# EXERCISE DETAILS
Repeat the listing in full, exactly as it stands.

_ _ _ _ _ _ _

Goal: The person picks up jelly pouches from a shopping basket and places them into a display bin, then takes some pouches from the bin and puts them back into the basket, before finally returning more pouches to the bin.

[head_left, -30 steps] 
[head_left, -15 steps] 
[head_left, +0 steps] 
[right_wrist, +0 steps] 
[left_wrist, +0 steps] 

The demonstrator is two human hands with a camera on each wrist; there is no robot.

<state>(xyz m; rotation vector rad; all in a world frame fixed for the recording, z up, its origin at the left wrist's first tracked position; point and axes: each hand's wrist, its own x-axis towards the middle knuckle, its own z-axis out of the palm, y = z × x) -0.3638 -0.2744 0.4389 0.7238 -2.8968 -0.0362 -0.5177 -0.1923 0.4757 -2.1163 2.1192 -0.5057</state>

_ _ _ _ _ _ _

# SOLUTION
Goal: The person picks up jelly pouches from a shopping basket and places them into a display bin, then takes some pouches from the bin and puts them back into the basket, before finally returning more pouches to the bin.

[head_left, -30 steps] 
[head_left, -15 steps] 
[head_left, +0 steps] 
[right_wrist, +0 steps] 
[left_wrist, +0 steps] 

The demonstrator is two human hands with a camera on each wrist; there is no robot.

<state>(xyz m; rotation vector rad; all in a world frame fixed for the recording, z up, its origin at the left wrist's first tracked position; point and axes: each hand's wrist, its own x-axis towards the middle knuckle, its own z-axis out of the palm, y = z × x) -0.3638 -0.2744 0.4389 0.7238 -2.8968 -0.0362 -0.5177 -0.1923 0.4757 -2.1163 2.1192 -0.5057</state>

This output requires nothing more.